I have staggered into a topsy-turvy world where pain is considered a goal. All is peculiar to me this side of the looking glass, for I have gone through to the dominion of "The Workout."
Thinking unclearly in the midst of a sugar-rattled brain freeze, I committed recently to enlisting a personal trainer to guide me in an fitness regiment. For session one, she requested I "come to the park so I can see how you walk."
I thought, "Wow! This will be easy!" However, insecure by nature, I rehearsed; walking forward and backwards; to and fro, hither and yon. I sauntered, moseyed, even ambled; performing perfectly all permutations. With confidence high, I arrived at the playground; where I discovered here there be implements of torture. Appearing to the untrained eye as climbing structures for children, trainers manipulate them to inflict hurting upon the soft underbelly of unfit middle-aged men.
After observing my walk, she asked me to "step up" on the stairs at the base of the jungle gym.
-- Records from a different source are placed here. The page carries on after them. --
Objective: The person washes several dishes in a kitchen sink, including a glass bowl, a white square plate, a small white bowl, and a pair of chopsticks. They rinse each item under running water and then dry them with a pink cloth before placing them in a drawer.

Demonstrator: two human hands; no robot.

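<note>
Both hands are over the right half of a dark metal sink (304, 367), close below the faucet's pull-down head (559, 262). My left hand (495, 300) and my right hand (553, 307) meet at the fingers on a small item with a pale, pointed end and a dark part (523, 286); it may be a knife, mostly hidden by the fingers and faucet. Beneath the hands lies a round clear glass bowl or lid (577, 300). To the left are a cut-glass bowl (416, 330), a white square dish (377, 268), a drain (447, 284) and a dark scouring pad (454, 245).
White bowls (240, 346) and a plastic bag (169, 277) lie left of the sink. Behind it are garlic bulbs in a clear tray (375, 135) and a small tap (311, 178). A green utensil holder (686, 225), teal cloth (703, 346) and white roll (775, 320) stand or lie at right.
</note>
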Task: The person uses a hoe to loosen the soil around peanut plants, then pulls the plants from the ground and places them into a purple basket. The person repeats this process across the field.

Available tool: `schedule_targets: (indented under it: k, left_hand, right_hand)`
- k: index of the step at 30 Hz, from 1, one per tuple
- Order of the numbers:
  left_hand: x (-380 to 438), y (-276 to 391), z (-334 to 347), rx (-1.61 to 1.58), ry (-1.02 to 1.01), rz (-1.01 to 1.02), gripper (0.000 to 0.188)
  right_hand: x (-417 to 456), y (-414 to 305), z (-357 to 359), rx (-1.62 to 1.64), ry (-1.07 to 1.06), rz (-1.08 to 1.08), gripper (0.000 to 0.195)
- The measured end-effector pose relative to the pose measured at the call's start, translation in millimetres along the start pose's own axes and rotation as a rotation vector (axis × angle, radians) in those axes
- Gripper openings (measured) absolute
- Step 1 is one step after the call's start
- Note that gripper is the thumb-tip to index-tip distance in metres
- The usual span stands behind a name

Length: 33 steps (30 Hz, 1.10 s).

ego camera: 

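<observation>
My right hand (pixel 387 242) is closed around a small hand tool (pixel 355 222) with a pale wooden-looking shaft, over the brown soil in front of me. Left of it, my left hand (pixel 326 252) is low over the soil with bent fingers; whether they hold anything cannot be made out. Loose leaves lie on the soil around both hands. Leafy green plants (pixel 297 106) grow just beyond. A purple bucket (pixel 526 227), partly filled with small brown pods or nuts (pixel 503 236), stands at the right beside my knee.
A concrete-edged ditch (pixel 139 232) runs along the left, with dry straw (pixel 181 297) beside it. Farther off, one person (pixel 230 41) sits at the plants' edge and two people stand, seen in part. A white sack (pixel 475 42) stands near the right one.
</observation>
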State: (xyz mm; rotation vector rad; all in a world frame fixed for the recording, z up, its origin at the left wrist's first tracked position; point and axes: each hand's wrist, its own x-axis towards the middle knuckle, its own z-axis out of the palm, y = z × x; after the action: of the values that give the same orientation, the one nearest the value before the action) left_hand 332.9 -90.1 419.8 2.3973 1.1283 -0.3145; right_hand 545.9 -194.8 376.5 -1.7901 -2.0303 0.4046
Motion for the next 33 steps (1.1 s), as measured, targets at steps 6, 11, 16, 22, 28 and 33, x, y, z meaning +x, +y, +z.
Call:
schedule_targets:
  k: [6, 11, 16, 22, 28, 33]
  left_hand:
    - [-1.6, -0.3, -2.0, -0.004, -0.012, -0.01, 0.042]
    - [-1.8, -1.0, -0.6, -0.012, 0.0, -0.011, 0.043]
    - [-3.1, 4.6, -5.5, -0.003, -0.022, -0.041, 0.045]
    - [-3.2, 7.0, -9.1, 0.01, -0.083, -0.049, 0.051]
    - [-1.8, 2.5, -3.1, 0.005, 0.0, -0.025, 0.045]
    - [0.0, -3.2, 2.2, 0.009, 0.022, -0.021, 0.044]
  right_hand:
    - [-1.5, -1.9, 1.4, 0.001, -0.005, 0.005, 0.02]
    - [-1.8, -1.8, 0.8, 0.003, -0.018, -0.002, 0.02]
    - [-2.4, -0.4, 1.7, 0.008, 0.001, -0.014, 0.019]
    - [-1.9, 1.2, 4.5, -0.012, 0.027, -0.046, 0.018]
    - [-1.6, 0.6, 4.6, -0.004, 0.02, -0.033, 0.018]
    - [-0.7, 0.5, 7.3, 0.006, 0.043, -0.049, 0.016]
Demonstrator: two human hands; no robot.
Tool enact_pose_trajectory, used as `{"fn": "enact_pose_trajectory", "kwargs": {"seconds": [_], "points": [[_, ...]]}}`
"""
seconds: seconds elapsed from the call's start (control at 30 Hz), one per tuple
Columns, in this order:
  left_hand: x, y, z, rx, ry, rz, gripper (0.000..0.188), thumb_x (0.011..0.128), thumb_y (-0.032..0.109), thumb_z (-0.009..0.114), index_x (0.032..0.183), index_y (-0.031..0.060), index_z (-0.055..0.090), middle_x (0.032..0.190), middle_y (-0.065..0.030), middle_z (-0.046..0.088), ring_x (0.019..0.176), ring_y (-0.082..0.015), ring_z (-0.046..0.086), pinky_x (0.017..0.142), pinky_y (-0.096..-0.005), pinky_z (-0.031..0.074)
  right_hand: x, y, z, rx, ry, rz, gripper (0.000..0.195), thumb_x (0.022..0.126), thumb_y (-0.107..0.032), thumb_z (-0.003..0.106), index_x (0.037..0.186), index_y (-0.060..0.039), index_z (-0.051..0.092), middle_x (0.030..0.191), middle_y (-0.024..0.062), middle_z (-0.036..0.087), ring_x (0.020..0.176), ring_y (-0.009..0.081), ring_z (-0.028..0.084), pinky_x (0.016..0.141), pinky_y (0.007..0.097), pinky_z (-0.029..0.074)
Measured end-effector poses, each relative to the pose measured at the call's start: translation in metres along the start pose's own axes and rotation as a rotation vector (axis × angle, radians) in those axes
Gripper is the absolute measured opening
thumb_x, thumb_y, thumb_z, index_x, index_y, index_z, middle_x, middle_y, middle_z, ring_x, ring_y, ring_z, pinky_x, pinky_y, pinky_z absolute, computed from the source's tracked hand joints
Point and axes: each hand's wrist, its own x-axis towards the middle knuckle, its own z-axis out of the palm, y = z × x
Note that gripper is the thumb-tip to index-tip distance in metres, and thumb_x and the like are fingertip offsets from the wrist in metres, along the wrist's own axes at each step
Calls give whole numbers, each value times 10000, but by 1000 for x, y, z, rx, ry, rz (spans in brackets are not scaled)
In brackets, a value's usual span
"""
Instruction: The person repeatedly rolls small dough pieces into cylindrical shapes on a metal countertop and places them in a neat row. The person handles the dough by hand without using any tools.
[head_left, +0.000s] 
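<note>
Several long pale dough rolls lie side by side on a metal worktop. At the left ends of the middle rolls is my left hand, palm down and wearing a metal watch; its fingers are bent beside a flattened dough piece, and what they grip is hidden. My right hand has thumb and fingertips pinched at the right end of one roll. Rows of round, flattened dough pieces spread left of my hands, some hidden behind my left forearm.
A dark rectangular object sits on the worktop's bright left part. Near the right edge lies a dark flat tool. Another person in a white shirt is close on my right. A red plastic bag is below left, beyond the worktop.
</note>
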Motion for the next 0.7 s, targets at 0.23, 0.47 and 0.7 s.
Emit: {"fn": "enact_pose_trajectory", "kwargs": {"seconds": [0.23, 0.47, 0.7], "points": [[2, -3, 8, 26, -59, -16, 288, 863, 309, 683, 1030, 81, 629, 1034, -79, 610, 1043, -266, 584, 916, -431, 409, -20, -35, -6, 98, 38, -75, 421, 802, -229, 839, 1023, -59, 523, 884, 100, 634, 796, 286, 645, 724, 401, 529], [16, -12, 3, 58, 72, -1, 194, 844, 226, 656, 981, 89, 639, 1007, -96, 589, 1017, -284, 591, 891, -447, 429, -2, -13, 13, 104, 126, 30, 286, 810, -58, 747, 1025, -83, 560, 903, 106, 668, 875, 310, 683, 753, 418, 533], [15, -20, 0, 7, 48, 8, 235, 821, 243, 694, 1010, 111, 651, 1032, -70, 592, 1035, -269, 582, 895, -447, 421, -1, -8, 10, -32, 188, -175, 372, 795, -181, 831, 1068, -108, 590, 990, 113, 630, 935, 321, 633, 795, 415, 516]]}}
I did so (quite well I might add).
"Step back down," she said.
Going up and down and expending more than a moderate amount of energy is a frustrating, seemingly aimless process; yet, trusting her tutelage, I obliged.
"Good, do it twenty times."
My breathing increased and dull pain enveloped my legs. However, trying to maintain a modicum of manliness, I refused to let her see weakness. Puffing and huffing my way through the repetitions, counting them down in my head, I pressed on until, upon reaching my target, I planted with great relief both feet firmly on the grass.
"Five more," she said.
I argued, "You said 'twenty'."
"I changed my mind. Do five more."
Upon completion, she inquired, "How do you feel?"
"I'm fine," I gasped, struggling not to show that I had to expel the syllables between heavy breaths, trying not to let on that a two-word reply was testing my endurance.
"Great! Let's do more."
From then on, I lunged, planked, walked, twisted, and hung, concluding with an excruciating method of pain application whereby one supports himself backwards on the edge of a bench while "sitting" with derriere suspended over thin air, forcing the triceps to hold up the entire weight of the upper half of his body. Not painful enough, he then repeatedly lifts and lowers himself, similar to backward push-ups. I believe these are "reverse planks" but the severe, repetitive, throbbing in my arms was exceedingly distracting, causing me to use all my mental resources to hold at bay the fear I would never use my arms again.
Seeing my expression, she said. "Pain means you're building muscle."
I wanted to rub it away but could not raise my hands. Realizing that should I be required at this moment to lift my limbs for self-defense, I would be a goner, I whimpered. I would have cried, but how would I wipe my eyes?
"In fitness circles, this kind of pain is inspiring," she added.
"Odd," I thought. In non-fitness circles where I reside, looking forward to sitting on a couch with a bag of chips is inspiring; and I don't ache next morning.
Sounds like you were pushed pretty hard. I'm not so sure pain inspiring, but when working new muscles, you are bound to be sore the next day (sometimes even later that day). If you walked away from every workout feeling fine, you didn't push yourself very much, but remember to listen to your body. Check out this
Wow, that's a little scary. I don't think that's what was going on with my trainer. (She runs a chain of fitness centers.) I think I'm just a beginner and that's what was going on. Also, to be honest, when I write my newspaper column (which I share here each week), I have to write for entertainment too, so there's a teensy weensy bit of exageration to make the story more fun.